Opca Défi : vers la construction d’un “grand Opca industriel” ?

1er février
2011

Le 22 décembre dernier, Plastifaf, Opca de la plasturgie, et C2P, Opca des industries chimiques, pétrolières et pharmaceutiques, signaient un accord formalisant leur fusion et créant l’Opca Défi ((Développement de l’emploi et de la formation dans l’industrie). Première étape vers la formation d’un grand Opca de l’industrie autour d’Opcaim, l’organisme collecteur de la métallurgie ?

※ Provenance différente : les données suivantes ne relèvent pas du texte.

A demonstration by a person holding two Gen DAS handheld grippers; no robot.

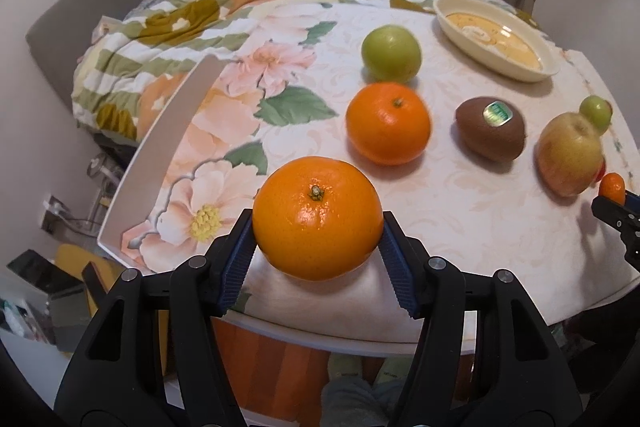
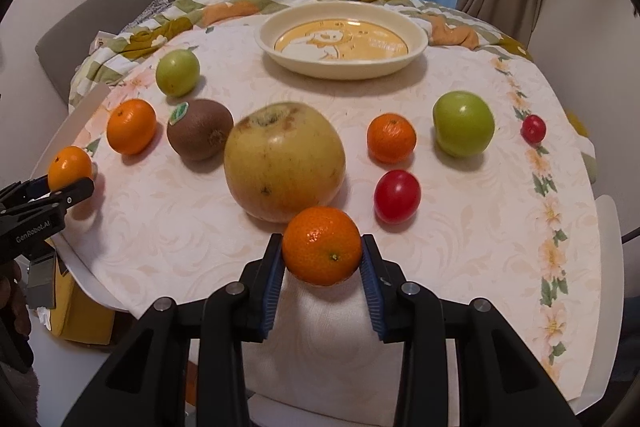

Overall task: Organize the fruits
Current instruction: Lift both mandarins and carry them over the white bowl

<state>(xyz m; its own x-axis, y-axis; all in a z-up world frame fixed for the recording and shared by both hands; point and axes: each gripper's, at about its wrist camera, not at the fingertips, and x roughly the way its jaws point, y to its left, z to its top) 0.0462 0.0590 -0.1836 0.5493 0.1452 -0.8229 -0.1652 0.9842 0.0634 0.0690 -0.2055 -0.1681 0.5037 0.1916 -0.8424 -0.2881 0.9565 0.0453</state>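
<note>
The left gripper [image 1: 318, 235] is clamped on a large mandarin [image 1: 317, 217], its blue ribbed pads pressing the fruit's two sides at the bottom centre of the left wrist view, stem end facing up. The right gripper [image 2: 323, 255] likewise holds a smaller mandarin [image 2: 322, 245] at the lower centre of its own view. So both hands are loaded, and the coming move most likely turns on where the cream dish [image 2: 416, 45] lies from each. In the right wrist view the dish sits straight ahead at the upper centre, its long axis running left to right across the frame, with the big yellow apple [image 2: 284, 161] standing directly between gripper and dish. In the left wrist view the dish [image 1: 448, 23] sits at the upper right, seen at a slant, well apart from the held fruit, with a loose mandarin [image 1: 388, 123], a green fruit [image 1: 391, 54] and a kiwi [image 1: 491, 129] lying in the space between. My reading is that the right hand has the squarer line to the dish, though it would need to carry its fruit over or around the apple; the left hand would have to cross diagonally toward the upper right. Whether the dish is truly the destination is a guess from the task. The dish holds no fruit in either view, so the sorting looks barely begun.
</note>
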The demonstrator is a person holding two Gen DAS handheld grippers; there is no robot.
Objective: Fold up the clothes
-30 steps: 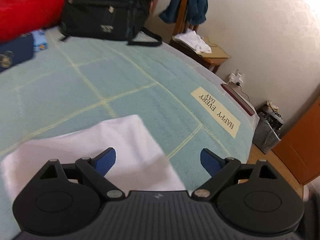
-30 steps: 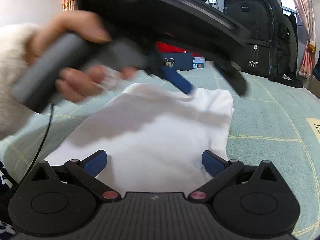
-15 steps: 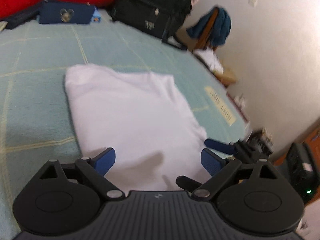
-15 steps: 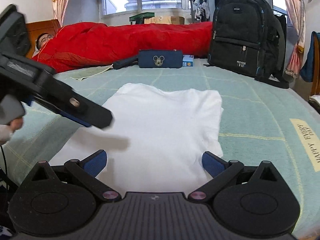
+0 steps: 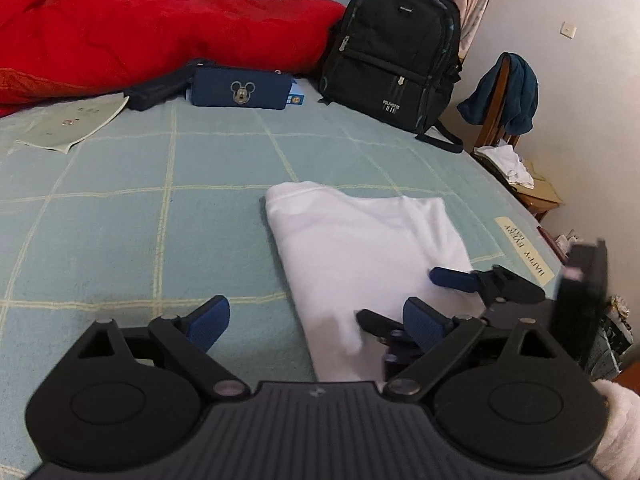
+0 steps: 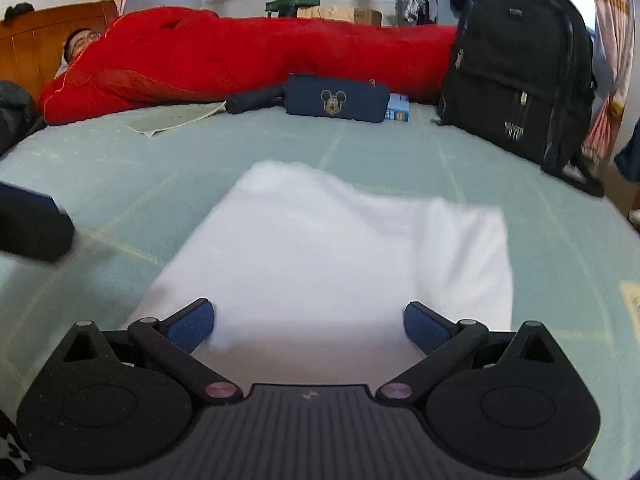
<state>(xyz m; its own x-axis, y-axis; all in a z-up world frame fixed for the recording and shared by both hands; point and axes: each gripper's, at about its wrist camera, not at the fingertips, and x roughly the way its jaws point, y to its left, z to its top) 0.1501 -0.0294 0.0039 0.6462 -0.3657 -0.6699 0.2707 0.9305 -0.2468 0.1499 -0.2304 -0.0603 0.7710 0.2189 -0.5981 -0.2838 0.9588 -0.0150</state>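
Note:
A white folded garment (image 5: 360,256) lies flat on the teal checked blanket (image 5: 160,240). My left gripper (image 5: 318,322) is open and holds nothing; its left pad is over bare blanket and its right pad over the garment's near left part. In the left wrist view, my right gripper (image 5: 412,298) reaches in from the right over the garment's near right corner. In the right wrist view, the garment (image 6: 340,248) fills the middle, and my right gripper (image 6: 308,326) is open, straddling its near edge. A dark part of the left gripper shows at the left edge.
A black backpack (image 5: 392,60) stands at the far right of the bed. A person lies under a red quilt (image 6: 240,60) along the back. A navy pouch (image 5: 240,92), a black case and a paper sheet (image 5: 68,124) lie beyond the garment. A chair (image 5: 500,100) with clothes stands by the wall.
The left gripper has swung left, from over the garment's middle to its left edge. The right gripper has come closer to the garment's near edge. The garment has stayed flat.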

C’est notamment la thèse de Bernard Saas, secrétaire général de la Fédération chimie FO, et administrateur titulaire de Défi. Avant fusion, le montant de la collecte de C2P s’élevait à une centaine de millions d’euros, “entre réalisé et prévisible”, selon Bernard Saas. Sachant que la collecte de Plastifaf est de 60 millions d’euros. L’Opca de la chimie atteignait donc le seuil fatidique qui lui aurait permis de garder son autonomie.

Mais “nous étions à la limite, au vu du nombre d’entreprises qui ferment dans notre secteur : la masse salariale va baisser, donc rien ne dit que nous nous serions maintenus très longtemps au-dessus du seuil réglementaire. Par ailleurs, il serait question d’un nouveau relèvement du seuil de collecte des Opca, de 150 à 200 millions d’euros. En anticipant cette éventuelle nouvelle réforme, les organisations patronales et syndicales des deux branches ont joué un coup d’avance. Et nous savons également aussi que nous allons absorber d’autres branches”, explique Bernard Saas.

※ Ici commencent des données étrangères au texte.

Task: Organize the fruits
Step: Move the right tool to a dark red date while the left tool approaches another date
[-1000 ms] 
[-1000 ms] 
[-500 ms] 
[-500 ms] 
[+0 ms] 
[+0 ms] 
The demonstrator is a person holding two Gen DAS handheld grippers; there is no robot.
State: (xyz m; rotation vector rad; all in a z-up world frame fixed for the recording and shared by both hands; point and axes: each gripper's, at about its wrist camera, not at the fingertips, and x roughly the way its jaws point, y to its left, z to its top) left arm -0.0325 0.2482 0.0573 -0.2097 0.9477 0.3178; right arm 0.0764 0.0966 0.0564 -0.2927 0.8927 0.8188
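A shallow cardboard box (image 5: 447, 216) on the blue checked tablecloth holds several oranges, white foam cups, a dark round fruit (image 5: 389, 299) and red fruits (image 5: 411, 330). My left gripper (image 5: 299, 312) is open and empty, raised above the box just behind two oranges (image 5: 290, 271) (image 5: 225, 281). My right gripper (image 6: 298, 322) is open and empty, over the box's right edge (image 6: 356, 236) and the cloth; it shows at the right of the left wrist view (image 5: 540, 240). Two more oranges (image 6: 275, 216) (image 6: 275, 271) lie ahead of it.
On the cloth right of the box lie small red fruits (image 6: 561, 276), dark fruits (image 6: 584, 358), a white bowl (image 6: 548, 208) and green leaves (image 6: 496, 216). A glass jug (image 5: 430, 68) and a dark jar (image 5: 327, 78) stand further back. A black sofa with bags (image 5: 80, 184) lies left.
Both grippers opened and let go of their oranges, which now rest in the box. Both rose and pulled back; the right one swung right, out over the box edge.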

Le dirigeant de Force ouvrière fait partie de ceux qui subodorent une réorganisation des Opca de grande ampleur. “À terme, il devrait rester très peu d’Opca en France, peut-être quatre ou cinq, dont un grand Opca industriel. De son côté, Opcaim, l’Opca de la métallurgie, aimerait bien absorber tout le monde”, assure Bernard Saas.

En attendant, il évoque sans ambages l’union de Plastifaf et de C2P. “Le C2P a absorbé Plastifaf, explique-t-il. Au début, Plastifaf redoutait cette absorption, mais la fusion s’est déroulée en bonne intelligence, personne n’a à rougir de cet accord, et il n’y a ni perdants ni gagnants”, insiste Bernard Saas.

Et ce d’autant plus que les fédérations patronales qui avaient créé C2P ont accepté de renoncer au mode de gouvernance propre à l’ancien Opca. Exit C2 Action, auquel C2P avait accordé une délégation d’action. Cette entité était constituée d’administrateurs patronaux de C2P. “C2 Action exécutait ce qui avait été décidé en conseil d’administration”, précise Bernard Saas.

Quand il sera agréé, l’Opca Défi devrait collecter environ 165 millions d’euros. “Le conseil d’administration a été renforcé par l’accord constitutif de l’Opca. Le nombre d’administrateurs reste identique à la somme des anciens administrateurs de C2P et Plastifaf, mais il est ventilé autrement”, ajoute le dirigeant de FO.

Le CA de Défi compte 40 membres, dont 20 pour les organisations syndicales et 20 pour les patrons, auxquels il faut ajouter 20 suppléants, 10 pour les syndicats et 10 pour les organisations patronales. Le bureau est constitué de 5 représentants patronaux et autant côté syndicats. Il n’y a pas de suppléants. Il n’y a donc pas d’équivalent de C2P action au sein de Défi, ce rôle sera repris par le bureau, qui va travailler en délégation paritaire.